_Your goal_: Your answer must consist of exactly the lines below, starting with the line with "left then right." and going on through the line with "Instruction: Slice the", and nothing else.

(Collection entries)
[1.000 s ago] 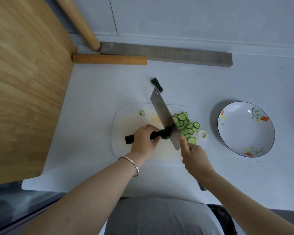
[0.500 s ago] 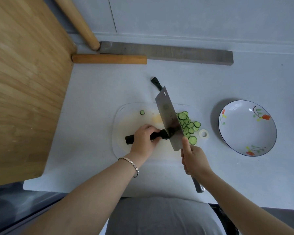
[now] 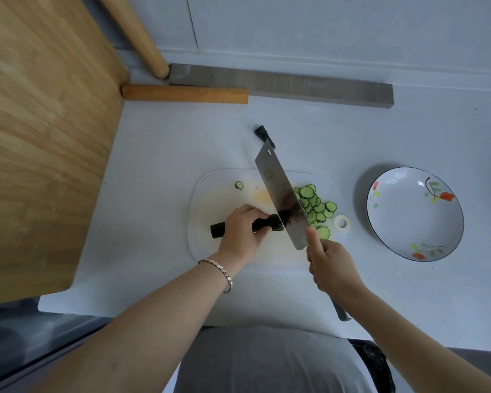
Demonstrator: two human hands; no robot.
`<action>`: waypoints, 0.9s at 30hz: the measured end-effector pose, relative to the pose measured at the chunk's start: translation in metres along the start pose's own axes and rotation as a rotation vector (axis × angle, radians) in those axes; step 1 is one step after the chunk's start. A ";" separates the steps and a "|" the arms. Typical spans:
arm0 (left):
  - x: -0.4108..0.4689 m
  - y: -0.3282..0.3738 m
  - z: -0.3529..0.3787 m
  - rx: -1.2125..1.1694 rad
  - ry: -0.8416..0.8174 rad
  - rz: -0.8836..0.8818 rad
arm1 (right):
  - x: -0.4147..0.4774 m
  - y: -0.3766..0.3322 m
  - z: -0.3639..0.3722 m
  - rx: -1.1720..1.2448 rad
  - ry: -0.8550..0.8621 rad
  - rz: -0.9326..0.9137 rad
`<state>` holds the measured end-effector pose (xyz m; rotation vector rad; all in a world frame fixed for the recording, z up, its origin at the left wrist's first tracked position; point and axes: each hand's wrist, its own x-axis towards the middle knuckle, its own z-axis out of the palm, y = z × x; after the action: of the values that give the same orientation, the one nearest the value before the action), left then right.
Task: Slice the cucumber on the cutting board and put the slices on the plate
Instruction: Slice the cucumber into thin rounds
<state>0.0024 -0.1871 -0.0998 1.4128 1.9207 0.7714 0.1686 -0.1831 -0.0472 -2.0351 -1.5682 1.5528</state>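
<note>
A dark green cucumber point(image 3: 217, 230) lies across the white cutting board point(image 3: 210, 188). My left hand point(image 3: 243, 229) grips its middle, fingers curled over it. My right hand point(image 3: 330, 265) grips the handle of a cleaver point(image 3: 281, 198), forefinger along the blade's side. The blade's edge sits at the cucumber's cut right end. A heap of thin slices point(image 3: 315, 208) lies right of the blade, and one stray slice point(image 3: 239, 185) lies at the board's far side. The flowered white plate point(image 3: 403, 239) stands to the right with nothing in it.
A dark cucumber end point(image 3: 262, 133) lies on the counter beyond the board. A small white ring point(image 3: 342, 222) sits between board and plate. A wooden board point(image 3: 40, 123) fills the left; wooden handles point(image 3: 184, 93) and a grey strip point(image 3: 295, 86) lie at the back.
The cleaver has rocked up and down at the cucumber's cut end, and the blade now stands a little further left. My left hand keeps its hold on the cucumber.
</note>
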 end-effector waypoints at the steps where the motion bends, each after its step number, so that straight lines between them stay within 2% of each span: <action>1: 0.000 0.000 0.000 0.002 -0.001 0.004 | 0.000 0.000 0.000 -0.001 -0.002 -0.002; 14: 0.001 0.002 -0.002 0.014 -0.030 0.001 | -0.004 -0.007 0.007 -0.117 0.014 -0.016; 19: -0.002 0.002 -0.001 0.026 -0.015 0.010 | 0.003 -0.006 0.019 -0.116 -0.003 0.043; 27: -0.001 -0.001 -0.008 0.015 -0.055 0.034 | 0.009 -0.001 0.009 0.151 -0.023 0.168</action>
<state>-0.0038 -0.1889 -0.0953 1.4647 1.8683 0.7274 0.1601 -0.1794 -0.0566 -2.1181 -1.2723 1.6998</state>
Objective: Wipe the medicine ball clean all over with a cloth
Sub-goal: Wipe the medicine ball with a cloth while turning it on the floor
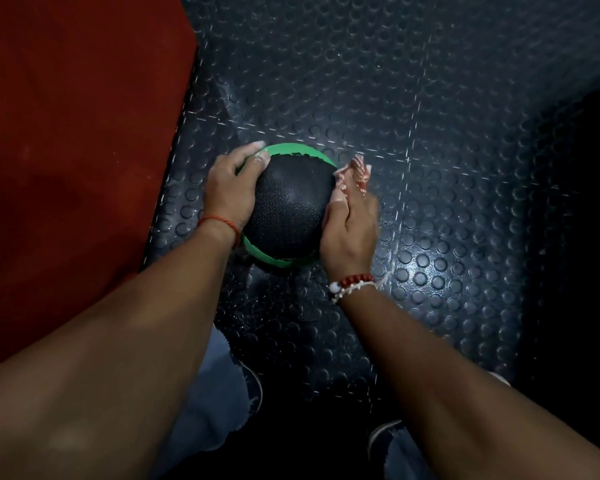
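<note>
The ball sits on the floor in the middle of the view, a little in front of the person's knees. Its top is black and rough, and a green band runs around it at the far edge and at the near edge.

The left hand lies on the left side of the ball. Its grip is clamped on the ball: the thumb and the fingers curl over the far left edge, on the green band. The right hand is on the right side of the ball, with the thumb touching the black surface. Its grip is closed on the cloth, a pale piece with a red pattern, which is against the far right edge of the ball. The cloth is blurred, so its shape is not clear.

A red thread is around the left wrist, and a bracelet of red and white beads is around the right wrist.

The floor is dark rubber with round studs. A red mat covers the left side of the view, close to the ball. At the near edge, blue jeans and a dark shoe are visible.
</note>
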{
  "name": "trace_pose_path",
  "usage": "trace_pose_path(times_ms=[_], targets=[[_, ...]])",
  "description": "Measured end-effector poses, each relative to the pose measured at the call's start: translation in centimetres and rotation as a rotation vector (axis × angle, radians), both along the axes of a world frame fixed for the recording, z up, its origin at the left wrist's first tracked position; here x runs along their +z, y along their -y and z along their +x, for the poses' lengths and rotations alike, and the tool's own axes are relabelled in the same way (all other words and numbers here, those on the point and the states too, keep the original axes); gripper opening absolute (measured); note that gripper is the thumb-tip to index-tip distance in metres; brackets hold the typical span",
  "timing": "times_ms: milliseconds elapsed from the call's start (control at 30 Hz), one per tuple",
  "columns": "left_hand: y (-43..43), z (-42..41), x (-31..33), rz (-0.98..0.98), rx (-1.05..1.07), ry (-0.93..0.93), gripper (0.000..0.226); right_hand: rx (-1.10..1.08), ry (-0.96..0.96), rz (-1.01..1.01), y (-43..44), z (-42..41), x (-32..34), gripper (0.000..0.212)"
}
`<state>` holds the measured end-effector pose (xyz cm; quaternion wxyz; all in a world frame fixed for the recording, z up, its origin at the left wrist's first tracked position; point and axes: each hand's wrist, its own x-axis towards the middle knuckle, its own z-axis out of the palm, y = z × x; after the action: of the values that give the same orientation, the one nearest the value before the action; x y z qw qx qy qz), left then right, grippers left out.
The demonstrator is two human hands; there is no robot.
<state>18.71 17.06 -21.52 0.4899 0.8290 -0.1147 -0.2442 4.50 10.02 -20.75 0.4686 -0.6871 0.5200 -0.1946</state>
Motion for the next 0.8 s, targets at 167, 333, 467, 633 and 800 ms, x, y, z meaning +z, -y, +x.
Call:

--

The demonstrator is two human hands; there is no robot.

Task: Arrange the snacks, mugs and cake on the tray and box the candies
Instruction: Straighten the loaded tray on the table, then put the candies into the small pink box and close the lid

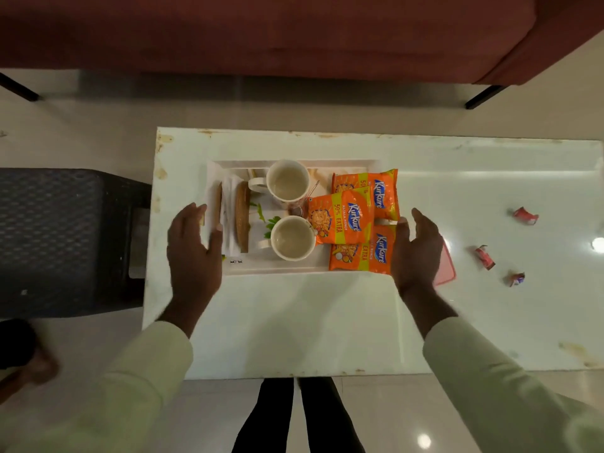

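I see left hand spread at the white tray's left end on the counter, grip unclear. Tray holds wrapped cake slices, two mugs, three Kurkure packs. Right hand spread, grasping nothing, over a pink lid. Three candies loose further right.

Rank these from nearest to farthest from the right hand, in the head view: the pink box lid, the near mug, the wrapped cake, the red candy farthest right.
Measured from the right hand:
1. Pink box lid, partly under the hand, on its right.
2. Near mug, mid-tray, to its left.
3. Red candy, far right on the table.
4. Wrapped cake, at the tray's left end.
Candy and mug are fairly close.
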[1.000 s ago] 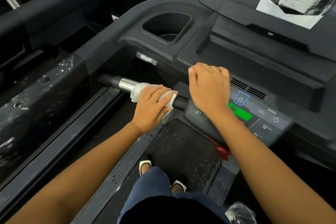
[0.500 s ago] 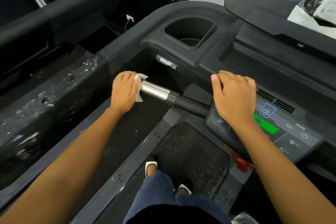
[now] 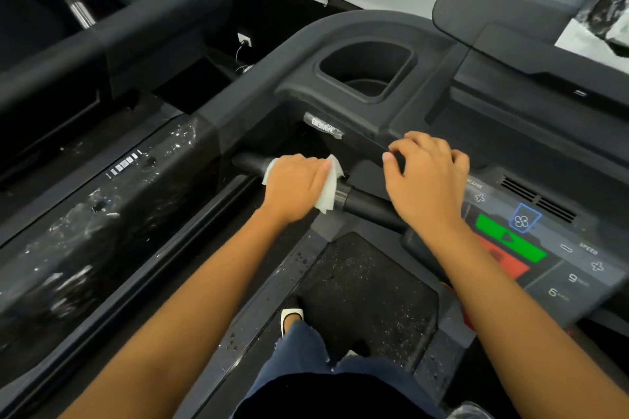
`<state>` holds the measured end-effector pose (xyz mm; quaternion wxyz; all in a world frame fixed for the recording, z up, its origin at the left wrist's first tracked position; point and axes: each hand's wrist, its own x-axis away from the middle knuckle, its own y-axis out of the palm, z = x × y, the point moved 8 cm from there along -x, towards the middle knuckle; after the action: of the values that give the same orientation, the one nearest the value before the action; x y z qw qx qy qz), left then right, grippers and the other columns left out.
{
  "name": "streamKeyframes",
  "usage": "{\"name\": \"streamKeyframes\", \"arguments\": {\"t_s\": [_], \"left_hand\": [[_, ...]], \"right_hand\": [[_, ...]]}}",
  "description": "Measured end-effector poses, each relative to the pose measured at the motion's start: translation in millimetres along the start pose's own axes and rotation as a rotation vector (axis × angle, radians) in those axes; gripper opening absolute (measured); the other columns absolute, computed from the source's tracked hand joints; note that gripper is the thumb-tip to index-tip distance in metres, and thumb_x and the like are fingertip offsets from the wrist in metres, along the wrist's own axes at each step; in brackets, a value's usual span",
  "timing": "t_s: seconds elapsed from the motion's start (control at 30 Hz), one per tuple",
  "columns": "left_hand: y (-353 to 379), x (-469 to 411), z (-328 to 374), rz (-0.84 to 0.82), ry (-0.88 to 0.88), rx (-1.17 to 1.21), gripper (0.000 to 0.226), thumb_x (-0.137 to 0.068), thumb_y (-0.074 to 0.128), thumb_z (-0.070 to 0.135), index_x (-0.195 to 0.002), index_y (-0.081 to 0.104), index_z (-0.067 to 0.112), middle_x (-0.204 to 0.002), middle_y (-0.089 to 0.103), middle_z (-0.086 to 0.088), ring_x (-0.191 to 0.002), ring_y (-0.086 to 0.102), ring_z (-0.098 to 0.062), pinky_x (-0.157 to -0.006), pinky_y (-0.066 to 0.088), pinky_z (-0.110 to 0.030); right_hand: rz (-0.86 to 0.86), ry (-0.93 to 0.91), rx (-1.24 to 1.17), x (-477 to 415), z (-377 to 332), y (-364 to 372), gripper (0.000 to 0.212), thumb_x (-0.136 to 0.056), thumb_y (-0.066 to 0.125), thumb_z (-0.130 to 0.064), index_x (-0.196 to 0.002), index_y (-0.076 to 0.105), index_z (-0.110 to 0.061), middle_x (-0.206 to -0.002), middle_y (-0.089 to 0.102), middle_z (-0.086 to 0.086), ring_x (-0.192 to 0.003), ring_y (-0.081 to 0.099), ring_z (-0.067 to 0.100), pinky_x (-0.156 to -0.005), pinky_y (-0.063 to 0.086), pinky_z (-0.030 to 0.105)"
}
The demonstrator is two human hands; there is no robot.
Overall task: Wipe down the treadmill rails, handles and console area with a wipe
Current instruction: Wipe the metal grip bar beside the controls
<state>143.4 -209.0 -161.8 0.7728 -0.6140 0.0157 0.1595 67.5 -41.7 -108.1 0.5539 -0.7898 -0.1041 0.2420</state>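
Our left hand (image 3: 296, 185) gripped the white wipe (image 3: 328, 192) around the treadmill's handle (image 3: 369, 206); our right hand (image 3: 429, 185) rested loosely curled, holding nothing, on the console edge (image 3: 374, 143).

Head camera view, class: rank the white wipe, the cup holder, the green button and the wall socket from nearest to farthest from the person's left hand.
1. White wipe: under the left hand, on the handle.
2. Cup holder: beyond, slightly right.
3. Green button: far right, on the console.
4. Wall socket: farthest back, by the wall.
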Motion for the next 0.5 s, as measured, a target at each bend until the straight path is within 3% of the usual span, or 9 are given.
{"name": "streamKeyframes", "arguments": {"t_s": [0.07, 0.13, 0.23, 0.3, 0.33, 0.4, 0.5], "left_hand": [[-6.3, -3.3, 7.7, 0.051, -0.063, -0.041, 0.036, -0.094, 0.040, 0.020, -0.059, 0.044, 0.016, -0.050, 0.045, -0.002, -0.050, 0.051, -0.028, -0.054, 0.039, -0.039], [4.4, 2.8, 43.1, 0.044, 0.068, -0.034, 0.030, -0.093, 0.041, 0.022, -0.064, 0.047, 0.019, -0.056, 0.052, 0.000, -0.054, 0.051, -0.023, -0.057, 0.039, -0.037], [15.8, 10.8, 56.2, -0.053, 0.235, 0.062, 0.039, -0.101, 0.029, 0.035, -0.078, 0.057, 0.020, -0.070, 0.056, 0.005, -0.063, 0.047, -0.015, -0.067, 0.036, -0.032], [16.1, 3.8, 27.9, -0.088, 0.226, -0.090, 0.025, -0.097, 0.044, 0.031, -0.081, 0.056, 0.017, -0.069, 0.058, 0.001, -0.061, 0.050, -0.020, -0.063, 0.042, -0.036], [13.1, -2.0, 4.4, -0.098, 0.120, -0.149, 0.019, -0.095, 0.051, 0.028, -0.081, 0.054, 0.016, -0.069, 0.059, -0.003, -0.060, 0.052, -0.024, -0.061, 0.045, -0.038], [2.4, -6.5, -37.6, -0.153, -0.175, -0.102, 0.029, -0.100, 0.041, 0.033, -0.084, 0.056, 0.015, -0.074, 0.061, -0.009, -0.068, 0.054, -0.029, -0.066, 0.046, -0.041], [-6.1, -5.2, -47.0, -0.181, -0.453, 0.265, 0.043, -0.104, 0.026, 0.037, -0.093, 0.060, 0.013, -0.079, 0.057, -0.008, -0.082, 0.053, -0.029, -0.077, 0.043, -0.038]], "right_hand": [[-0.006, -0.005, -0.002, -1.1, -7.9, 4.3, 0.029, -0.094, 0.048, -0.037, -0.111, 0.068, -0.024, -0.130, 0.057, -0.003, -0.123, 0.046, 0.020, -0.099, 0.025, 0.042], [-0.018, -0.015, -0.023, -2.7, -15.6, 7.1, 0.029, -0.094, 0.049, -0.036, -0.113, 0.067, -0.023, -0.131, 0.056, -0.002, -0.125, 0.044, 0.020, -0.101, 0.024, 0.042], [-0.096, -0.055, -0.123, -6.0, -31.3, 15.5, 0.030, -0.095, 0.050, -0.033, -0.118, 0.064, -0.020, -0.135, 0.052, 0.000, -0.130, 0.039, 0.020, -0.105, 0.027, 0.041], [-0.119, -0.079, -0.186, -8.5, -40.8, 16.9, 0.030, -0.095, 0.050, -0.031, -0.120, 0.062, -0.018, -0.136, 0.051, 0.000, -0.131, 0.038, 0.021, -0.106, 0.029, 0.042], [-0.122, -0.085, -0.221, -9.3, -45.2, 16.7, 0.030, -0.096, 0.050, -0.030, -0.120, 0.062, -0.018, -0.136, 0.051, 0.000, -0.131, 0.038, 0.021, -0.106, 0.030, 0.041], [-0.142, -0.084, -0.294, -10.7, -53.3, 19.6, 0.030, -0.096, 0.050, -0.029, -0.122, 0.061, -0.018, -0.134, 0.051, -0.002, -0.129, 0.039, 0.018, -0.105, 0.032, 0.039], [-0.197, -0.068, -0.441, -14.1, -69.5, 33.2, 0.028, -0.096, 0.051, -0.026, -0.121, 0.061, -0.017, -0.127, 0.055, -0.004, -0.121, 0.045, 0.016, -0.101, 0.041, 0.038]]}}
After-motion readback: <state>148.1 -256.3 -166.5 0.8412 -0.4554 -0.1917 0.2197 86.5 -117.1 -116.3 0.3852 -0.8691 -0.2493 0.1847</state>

_Written reply_:
`<state>` holds the measured end-effector pose (xyz m; rotation vector rad; all in a world frame fixed for the recording, z up, its origin at the left wrist's first tracked position; point and axes: each hand's wrist, its own x-axis towards the middle knuckle, its own z-axis out of the palm, y = z × x; after the action: of the values that give the same orientation, the one nearest the value before the action), left then right.
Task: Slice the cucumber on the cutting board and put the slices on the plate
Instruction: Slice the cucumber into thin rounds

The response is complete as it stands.